P.Q. = $\frac{\bar X-\mu}{\frac{s}{\sqrt{n} } }$ ~ $t_n_-_1$

where, $\bar X$ = sample average desired retirement age = 55 years

$\sigma$ = sample standard deviation = 3.4 years

n = sample of seniors = 101

$\mu$ = true mean retirement age of all college students

Here for constructing 96% confidence interval we have used One-sample t test statistics as we don't know about population standard deviation.

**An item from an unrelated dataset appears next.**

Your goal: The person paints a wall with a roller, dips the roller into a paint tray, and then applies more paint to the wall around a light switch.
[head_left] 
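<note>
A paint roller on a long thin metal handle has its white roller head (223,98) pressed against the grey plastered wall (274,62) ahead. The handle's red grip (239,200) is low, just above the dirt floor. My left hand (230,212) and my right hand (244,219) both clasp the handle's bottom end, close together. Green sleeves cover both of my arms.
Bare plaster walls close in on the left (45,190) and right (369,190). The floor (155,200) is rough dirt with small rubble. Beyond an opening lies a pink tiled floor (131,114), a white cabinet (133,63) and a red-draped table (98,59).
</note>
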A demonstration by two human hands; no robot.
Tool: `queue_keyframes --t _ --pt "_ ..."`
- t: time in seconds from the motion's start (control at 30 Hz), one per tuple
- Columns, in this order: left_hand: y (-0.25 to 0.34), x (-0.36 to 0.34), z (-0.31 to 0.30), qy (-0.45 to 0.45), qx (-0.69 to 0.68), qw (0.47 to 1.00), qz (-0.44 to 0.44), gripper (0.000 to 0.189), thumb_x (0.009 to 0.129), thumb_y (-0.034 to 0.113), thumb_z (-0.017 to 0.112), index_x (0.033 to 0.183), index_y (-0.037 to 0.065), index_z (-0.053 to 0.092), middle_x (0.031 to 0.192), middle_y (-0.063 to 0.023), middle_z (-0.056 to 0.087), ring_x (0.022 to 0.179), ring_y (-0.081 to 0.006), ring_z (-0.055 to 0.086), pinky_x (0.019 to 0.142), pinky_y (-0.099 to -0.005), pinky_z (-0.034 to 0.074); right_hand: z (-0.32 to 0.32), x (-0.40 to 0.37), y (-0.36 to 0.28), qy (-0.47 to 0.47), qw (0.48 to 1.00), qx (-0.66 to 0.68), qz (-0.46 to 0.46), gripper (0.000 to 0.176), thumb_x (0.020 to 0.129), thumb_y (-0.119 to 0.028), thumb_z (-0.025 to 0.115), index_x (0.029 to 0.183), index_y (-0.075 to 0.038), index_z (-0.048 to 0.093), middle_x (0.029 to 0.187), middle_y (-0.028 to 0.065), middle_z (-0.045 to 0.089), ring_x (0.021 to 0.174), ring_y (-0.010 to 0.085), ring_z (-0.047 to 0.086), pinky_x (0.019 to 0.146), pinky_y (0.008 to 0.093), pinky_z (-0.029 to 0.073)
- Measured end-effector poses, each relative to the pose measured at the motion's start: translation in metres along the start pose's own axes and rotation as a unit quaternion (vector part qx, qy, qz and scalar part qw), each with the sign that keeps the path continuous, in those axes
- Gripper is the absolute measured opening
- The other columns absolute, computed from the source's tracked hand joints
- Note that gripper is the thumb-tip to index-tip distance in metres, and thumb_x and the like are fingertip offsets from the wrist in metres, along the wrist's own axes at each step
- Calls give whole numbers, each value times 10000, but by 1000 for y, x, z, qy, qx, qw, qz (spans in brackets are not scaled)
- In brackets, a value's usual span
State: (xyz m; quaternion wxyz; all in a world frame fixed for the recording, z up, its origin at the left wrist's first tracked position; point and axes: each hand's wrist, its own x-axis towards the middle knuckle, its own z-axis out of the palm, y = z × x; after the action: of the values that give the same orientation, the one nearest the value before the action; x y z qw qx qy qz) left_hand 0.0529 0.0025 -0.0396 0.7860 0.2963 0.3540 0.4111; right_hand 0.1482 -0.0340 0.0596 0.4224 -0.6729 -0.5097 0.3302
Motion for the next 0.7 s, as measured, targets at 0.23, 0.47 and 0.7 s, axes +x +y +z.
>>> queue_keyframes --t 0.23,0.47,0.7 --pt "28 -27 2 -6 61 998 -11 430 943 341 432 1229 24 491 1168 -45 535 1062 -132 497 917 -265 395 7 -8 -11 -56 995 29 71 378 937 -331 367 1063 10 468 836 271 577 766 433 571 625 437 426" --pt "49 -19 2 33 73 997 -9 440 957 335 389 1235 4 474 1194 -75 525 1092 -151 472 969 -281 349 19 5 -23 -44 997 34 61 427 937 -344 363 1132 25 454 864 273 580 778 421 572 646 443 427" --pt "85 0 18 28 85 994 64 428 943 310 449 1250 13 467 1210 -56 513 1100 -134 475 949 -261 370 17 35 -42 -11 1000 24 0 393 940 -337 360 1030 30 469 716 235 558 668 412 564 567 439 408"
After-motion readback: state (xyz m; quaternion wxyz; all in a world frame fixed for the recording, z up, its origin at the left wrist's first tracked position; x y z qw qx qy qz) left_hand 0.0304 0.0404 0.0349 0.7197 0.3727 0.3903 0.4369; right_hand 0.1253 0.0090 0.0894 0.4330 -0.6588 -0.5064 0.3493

So, 96% confidence interval for the population mean, $\mu$ is ;

P(-2.114 < $t_1_0_0$ < 2.114) = 0.96 {As the critical value of t at 100 degree

of freedom are -2.114 & 2.114 with P = 2%}

P(-2.114 < $\frac{\bar X-\mu}{\frac{s}{\sqrt{n} } }$ < 2.114) = 0.96

P( $-2.114 \times {\frac{s}{\sqrt{n} } }$ < ${\bar X-\mu}$ < $2.114 \times {\frac{s}{\sqrt{n} } }$ ) = 0.96

P( $\bar X-2.114 \times {\frac{s}{\sqrt{n} } }$ < $\mu$ < $\bar X+2.114 \times {\frac{s}{\sqrt{n} } }$ ) = 0.96

96% confidence interval for $\mu$ = [ $\bar X-2.114 \times {\frac{s}{\sqrt{n} } }$ , $\bar X+2.114 \times {\frac{s}{\sqrt{n} } }$ ]

= [ $55-2.114 \times {\frac{3.4}{\sqrt{101} } }$ , $55+2.114 \times {\frac{3.4}{\sqrt{101} } }$ ]

= [54.30 , 55.70]

Therefore, 96% confidence interval for desired retirement age of all college students is [54.30 , 55.70].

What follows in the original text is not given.